Recipes Steps for Supervised Filter-Based Feature Selection • colino

The goal of colino is to provide supervised feature selection steps to be used with the tidymodels recipes package. The overall focus of the package is on filter-based feature selection methods. Permutation score methods that use a model can be considered a special case of filter approaches.

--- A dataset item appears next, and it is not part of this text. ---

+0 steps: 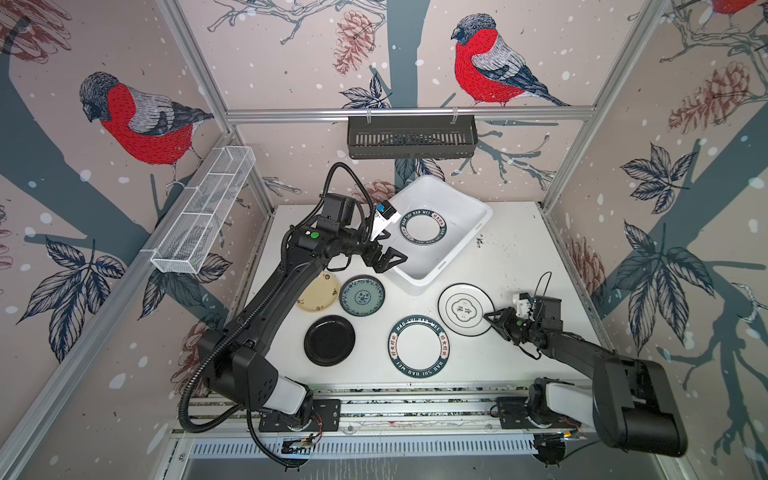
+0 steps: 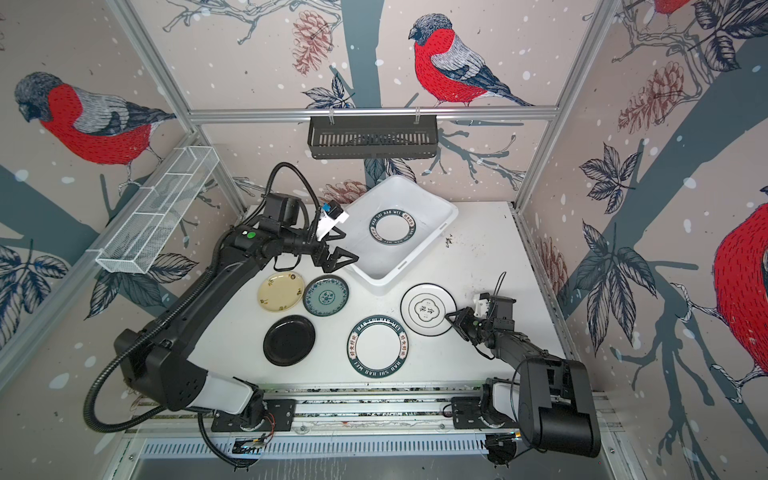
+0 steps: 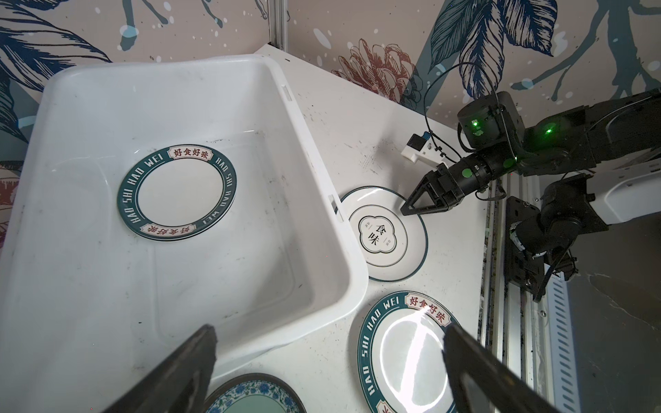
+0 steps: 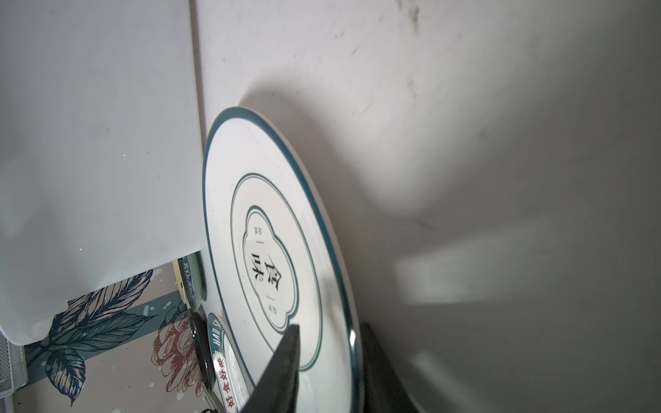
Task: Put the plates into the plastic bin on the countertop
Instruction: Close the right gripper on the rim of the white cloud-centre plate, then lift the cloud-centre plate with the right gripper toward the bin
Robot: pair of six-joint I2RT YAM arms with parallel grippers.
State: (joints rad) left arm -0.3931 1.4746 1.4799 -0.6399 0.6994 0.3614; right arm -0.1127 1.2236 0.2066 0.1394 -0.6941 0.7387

Note - colino is the new package name and replaces the preliminary ‘recipeselectors’ name. Colino will be submitted to CRAN once some additional steps and documentation have been finalized.

Installation

devtools::install_github("stevenpawley/colino")

Feature Selection Methods

The following feature selection methods are implemented:

step_select_infgain provides Information Gain feature selection. This step requires the FSelectorRcpp package to be installed and can be used for both classification and regression problems. For regression, the target variable is discretized using equal frequency binning.
step_select_mrmr provides maximum Relevancy Minimum Redundancy feature selection. This step requires the praznik package to be installed. This step can be used for classification and regression problems. Similar to information gain, binning is used when the target variable is continuous.
step_select_roc provides ROC-based feature selection based on each predictors’ relationship with the response outcomes measured using a Receiver Operating Characteristic curve.
step_select_xtab provides feature selection of categorical predictors using statistical association for numeric response outcomes.
step_select_aov provides feature selection of categorical predictors using the ANOVA F-test for numeric response outcomes.
step_select_vip provides model-based selection using feature importance scores or coefficients. This method allows a parsnip model specification to be used to select a subset of features based on the models’ feature importances or coefficients. See below for details.
step_select_boruta provides a Boruta feature selection step. This step can be used for classification and regression problems.
step_select_carscore provides a CAR score feature selection step for regression models. This step requires the care package to be installed.
step_select_relief provides a Relief-based feature selection step for classification and regression models. This step requires the FSelectorRcpp package to be installed.
step_select_forests, step_select_tree, and step_select_linear provide model-based methods of selecting a subset of features based on the model’s feature importance scores or coefficients.
step_select_fcbf provides the Fast Correlation Based Filter method of Yu and Liu, 2003: Feature Selection for High-Dimensional Data: A Fast Correlation-Based Filter Solution. This step is implemented in the Bioconductor package ‘FCBF’ which can be installed using BiocManager::install("FCBF").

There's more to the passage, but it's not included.